A recently formed biotechnology company, Redwood Biosciences, is using an approach based on the work of Carolyn Bertozzi's laboratory at the University of California, Berkeley. Her work focuses on genetically encoded aldehyde tags and aims to exploit a specific sequence (originally found within the sequence of sulphatases) that is posttranslationally recognized and modified by a formyl glycine-generating enzyme to produce a so-called aldehyde chemical handle (5). The incorporation of the CxPxR sequence at specific positions in candidate protein therapeutics provides a means to produce a site-specific nnAA with a reactive aldehyde amenable to drug conjugation.
One of the oldest methods for nnAA incorporation into proteins uses auxotrophic strains from E. coli that cannot synthesize a specific natural amino acid and thus have to uptake it from the growth medium. A structurally similar nnAA can be supplied within the growth medium in place of the natural amino acid and will be alternatively incorporated into the protein. A major downside is that the specific nnAA will be incorporated at every site coding for the natural amino acid and can lead to misfolding and impaired function of the target protein, or the nnAA can be incorporated in the host-cell's proteins, which can have toxic effects (6). Allozyne has pioneered this type of cell-based expression system that incorporates nnAAs into protein sequences, but this approach requires extensive re-engineering of the target protein sequence used, due to the region-specific nature of the nnAA incorporation using this method.

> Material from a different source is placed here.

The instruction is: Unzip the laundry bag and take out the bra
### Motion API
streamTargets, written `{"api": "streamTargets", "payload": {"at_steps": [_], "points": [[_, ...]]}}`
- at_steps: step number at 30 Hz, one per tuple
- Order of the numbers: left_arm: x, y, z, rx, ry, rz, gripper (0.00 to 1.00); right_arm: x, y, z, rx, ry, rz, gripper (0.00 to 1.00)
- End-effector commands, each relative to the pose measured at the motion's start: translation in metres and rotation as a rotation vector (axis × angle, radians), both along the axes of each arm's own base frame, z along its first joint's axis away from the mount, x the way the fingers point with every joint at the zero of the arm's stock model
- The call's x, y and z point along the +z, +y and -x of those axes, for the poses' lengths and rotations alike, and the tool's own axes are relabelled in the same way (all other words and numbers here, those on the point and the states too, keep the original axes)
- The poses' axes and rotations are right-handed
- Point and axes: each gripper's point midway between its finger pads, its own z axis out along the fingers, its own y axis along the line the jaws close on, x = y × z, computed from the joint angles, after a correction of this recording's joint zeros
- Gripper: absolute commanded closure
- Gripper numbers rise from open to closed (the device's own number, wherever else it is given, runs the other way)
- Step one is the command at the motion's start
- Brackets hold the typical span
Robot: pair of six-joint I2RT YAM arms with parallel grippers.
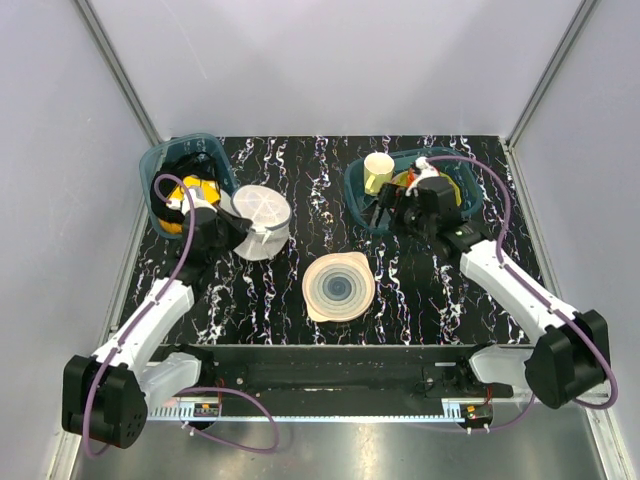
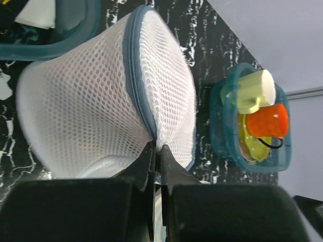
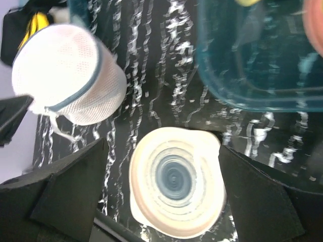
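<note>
Top view: your white semi-translucent mesh laundry bag [image 1: 262,222] sits back-left on the black marbled table [image 1: 300,170], just beside the left teal plastic tub [image 1: 160,165]. Left pincer [image 1: 236,228] is at the bag's left edge. The pale round plate with blue-grey rings [image 1: 338,287] lies mid-table, apart from the bag. Right pincer [image 1: 396,212] hangs at the right teal plastic tub [image 1: 470,195].

Left wrist: the left pincer is clenched, jaws together on the laundry bag's rim right at the grey-blue zip [image 2: 135,85]. The zip looks shut along the stretch you can see. You can't make out the bra through the mesh.

Right wrist: the right pincer is released, jaws wide, nothing between them. The plate is below it, the bag upper left.
</note>
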Motion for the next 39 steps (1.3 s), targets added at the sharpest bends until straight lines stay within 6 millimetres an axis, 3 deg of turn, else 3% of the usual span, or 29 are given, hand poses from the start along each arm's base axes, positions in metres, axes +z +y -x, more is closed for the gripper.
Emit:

Ambrx has developed cell-based nnAA incorporation systems where E. coli or CHO cells are engineered with orthogonal pairs of transfer (tRNA) and tRNA synthetases to charge and incorporate nnAAs at selected codons at specific points in the coding sequence of the expressed protein. This approach is a significant advance and provides answers to at least some of the questions raised about nonspecific sites of conjugations in ADCs. For truly expanding the number and variety of nnAA that can be incorporated to determine the effect on function, even at a single amino-acid position, the approach demands significant investment to engineer further orthogonal pairs of tRNA synthetases and tRNAs that can recognize a library of nnAAs. A further complication is that these pairs should be exquisitely selective over natural amino acids to avoid their incorporation over the desired nnAA, which can be challenging in a drug-manufacturing context with strict regulatory requirements. When this challenge is taken into account, along with the variability in efficiency with which nnAAs are absorbed into the cell, these systems will not likely be amenable to fast reiterative make-test cycles with libraries of nnAAs at multiple sites of incorporation.

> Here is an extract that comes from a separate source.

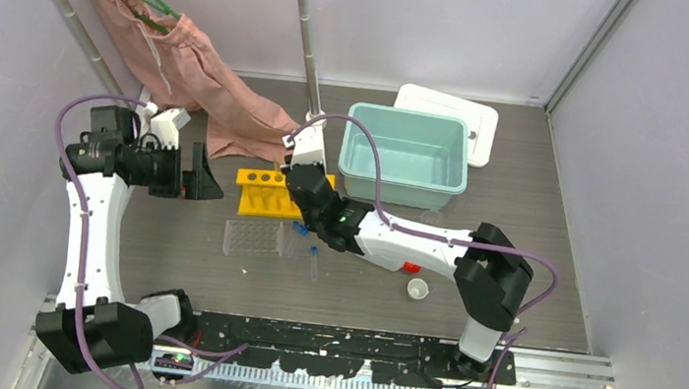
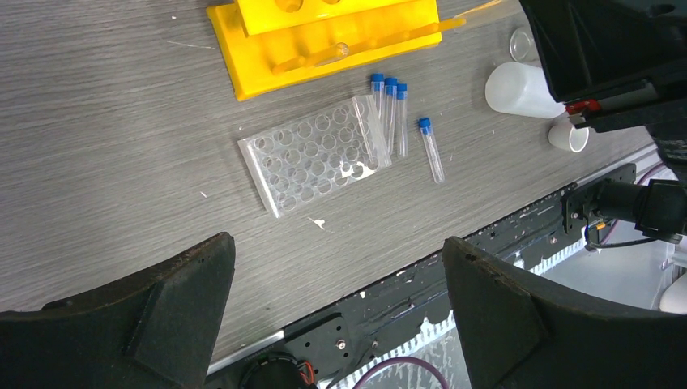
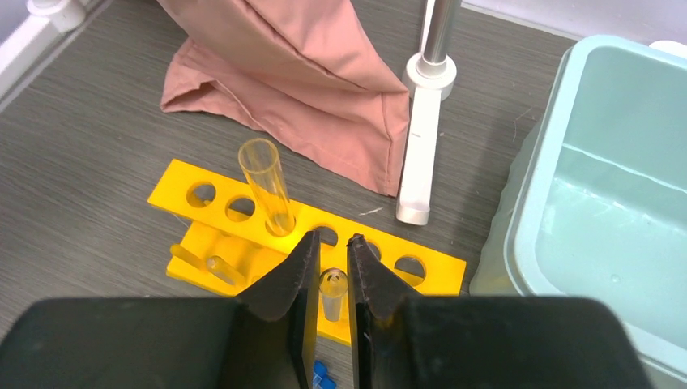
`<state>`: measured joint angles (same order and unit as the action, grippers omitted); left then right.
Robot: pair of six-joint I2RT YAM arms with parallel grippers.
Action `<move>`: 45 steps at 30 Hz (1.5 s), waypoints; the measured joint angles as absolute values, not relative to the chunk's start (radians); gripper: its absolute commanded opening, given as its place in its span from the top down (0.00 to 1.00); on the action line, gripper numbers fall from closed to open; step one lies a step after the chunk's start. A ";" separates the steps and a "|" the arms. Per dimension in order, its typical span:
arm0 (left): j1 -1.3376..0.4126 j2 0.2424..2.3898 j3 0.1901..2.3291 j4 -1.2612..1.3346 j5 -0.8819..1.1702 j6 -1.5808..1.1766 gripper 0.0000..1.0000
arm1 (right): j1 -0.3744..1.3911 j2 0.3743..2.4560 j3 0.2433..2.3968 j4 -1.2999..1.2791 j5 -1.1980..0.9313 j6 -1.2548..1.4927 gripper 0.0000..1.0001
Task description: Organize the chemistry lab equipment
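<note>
Currently the right gripper (image 3: 332,240) hangs over the yellow plastic tube rack (image 3: 243,212), its jaws pinching a short clear open-mouthed tube (image 3: 332,285). That tube stands upright, long axis vertical, mouth up toward the wrist camera and lower end at the near edge of the rack's top plate. Whether it has entered a hole I cannot tell.

The rack lies with its long axis running left to right across the counter (image 1: 165,252), its row of round holes facing up. A taller clear tube (image 3: 266,182) sits in the third hole from the rack's left end in the right wrist view. It leans, mouth up and tipped toward the pink cloth garment (image 3: 308,89) behind the rack. Another clear tube (image 2: 317,57) lies flat on the rack's lower shelf, along the rack's length.

Just in front of the rack, a clear rectangular well tray (image 2: 312,156) lies flat. Three slim clear blue-capped tubes (image 2: 390,113) lie side by side against the tray's short edge, caps toward the rack and long axes running away from it. A fourth blue-capped tube (image 2: 432,151) lies a little apart, pointing the same way.

In front and to the right of the rack are a white squeeze bottle (image 2: 518,89), partly hidden by the right arm, and a tiny white cup (image 2: 567,136) beside it. The left gripper (image 1: 209,176) hovers just left of the rack, jaws spread wide around nothing. A pale teal plastic bin (image 1: 400,191) stands behind the rack to its right.
</note>
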<state>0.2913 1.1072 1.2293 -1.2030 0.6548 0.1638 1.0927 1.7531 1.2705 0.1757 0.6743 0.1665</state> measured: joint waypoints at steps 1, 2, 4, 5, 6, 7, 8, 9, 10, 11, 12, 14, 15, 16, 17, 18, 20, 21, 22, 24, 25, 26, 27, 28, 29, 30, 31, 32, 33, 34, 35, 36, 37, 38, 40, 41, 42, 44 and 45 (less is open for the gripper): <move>0.291 1.108 1.229 -1.203 0.654 0.164 0.00 | 1.093 1.755 1.265 0.179 0.677 0.167 0.99; 0.291 1.109 1.229 -1.203 0.654 0.164 0.00 | 1.093 1.759 1.258 0.182 0.680 0.167 0.99; 0.291 1.109 1.229 -1.203 0.653 0.164 0.00 | 1.093 1.765 1.246 0.187 0.684 0.167 0.99; 0.291 1.109 1.229 -1.203 0.653 0.164 0.00 | 1.093 1.768 1.242 0.188 0.686 0.168 0.99; 0.291 1.109 1.229 -1.203 0.652 0.164 0.00 | 1.093 1.772 1.238 0.189 0.687 0.168 0.99; 0.291 1.109 1.229 -1.203 0.651 0.164 0.00 | 1.093 1.775 1.234 0.191 0.689 0.169 0.99; 0.291 1.109 1.229 -1.203 0.650 0.164 0.00 | 1.093 1.779 1.231 0.194 0.690 0.169 0.99; 0.291 1.109 1.229 -1.203 0.650 0.164 0.00 | 1.093 1.782 1.228 0.195 0.691 0.171 0.99; 0.291 1.109 1.229 -1.203 0.649 0.164 0.00 | 1.093 1.785 1.226 0.196 0.693 0.172 0.99; 0.291 1.109 1.229 -1.203 0.649 0.164 0.00 | 1.093 1.788 1.224 0.199 0.694 0.173 0.99; 0.291 1.109 1.229 -1.203 0.648 0.164 0.00 | 1.093 1.790 1.222 0.202 0.695 0.175 0.99; 0.291 1.109 1.229 -1.203 0.647 0.164 0.00 | 1.093 1.792 1.218 0.208 0.695 0.179 0.99; 0.291 1.109 1.229 -1.203 0.647 0.164 0.00 | 1.093 1.792 1.217 0.209 0.695 0.182 0.99; 0.291 1.109 1.229 -1.203 0.647 0.164 0.00 | 1.093 1.793 1.216 0.210 0.696 0.183 0.99; 0.291 1.109 1.229 -1.203 0.647 0.164 0.00 | 1.093 1.794 1.216 0.212 0.696 0.186 0.99; 0.291 1.109 1.229 -1.203 0.647 0.164 0.00 | 1.093 1.796 1.216 0.213 0.696 0.187 0.99; 0.291 1.109 1.229 -1.203 0.647 0.164 0.00 | 1.093 1.798 1.215 0.219 0.698 0.188 0.99; 0.291 1.109 1.229 -1.203 0.647 0.165 0.00 | 1.093 1.800 1.215 0.223 0.699 0.189 0.99; 0.291 1.109 1.229 -1.203 0.646 0.165 0.00 | 1.093 1.802 1.215 0.227 0.699 0.189 0.99; 0.291 1.109 1.229 -1.203 0.646 0.164 0.00 | 1.093 1.805 1.215 0.234 0.700 0.190 0.99; 0.291 1.109 1.229 -1.203 0.646 0.165 0.00 | 1.093 1.807 1.215 0.239 0.702 0.190 0.99; 0.291 1.109 1.229 -1.203 0.646 0.164 0.00 | 1.093 1.808 1.215 0.242 0.702 0.190 0.99; 0.291 1.109 1.229 -1.203 0.646 0.165 0.00 | 1.093 1.809 1.215 0.246 0.703 0.190 0.99; 0.291 1.109 1.229 -1.203 0.646 0.164 0.00 | 1.093 1.810 1.214 0.250 0.703 0.190 0.99; 0.291 1.109 1.229 -1.203 0.646 0.164 0.00 | 1.093 1.813 1.213 0.256 0.706 0.190 0.99; 0.291 1.109 1.229 -1.203 0.646 0.165 0.00 | 1.092 1.815 1.213 0.263 0.706 0.190 0.99; 0.291 1.109 1.229 -1.203 0.645 0.164 0.00 | 1.091 1.816 1.213 0.266 0.707 0.190 0.99; 0.291 1.109 1.229 -1.203 0.643 0.164 0.00 | 1.091 1.818 1.212 0.271 0.709 0.190 0.99; 0.291 1.109 1.229 -1.203 0.642 0.164 0.00 | 1.091 1.820 1.211 0.277 0.710 0.190 0.99; 0.291 1.109 1.229 -1.203 0.641 0.165 0.00 | 1.091 1.820 1.211 0.281 0.712 0.190 0.99; 0.291 1.109 1.229 -1.203 0.639 0.164 0.00 | 1.091 1.820 1.209 0.284 0.713 0.190 0.99; 0.291 1.109 1.229 -1.203 0.638 0.165 0.00 | 1.091 1.820 1.207 0.287 0.714 0.191 0.99; 0.291 1.109 1.229 -1.203 0.638 0.165 0.00 | 1.091 1.820 1.206 0.291 0.715 0.191 0.99; 0.291 1.109 1.229 -1.203 0.637 0.164 0.00 | 1.091 1.820 1.206 0.291 0.715 0.190 0.99; 0.291 1.109 1.229 -1.203 0.636 0.165 0.00 | 1.091 1.820 1.206 0.291 0.715 0.190 0.99; 0.291 1.109 1.229 -1.203 0.636 0.164 0.00 | 1.091 1.820 1.206 0.291 0.715 0.190 0.99; 0.291 1.109 1.229 -1.203 0.636 0.164 0.00 | 1.091 1.820 1.206 0.291 0.715 0.190 0.99; 0.291 1.109 1.229 -1.203 0.636 0.164 0.00 | 1.091 1.818 1.206 0.290 0.715 0.190 0.99; 0.291 1.109 1.229 -1.203 0.636 0.164 0.00 | 1.091 1.817 1.206 0.287 0.715 0.189 0.99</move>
<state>0.2913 1.1091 1.2293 -1.2030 0.6357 0.1642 1.0912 1.8168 1.2057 0.2871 0.7151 0.1894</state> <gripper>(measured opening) 0.996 0.213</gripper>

All of these considerations suggest a clear need to move away from the conventional cell-based protein expression systems to address the critical requirement for a rapid make-test system that is amenable to many parallel re-iterations of site-specific incorporations of defined natural amino-acid sequences or multiple nnAAs at multiple sites. The answer may not lie with cell-based systems at all, but with completely in vitro biochemical protein synthesis based on novel cell-free expression systems.
Adnexus Therapeutics (acquired by Bristol-Myers Squibb in 2007) has developed an E. coli-based platform for producing adnectins. Adnectins are derived from human fibronectin and many trillions of adnectin variants can be generated to represent a screenable library for desirable therapeutic properties. Scale-up from a selected lead is rapid, albeit with the requirement for PEGylation for clinical candidate manufacture (7).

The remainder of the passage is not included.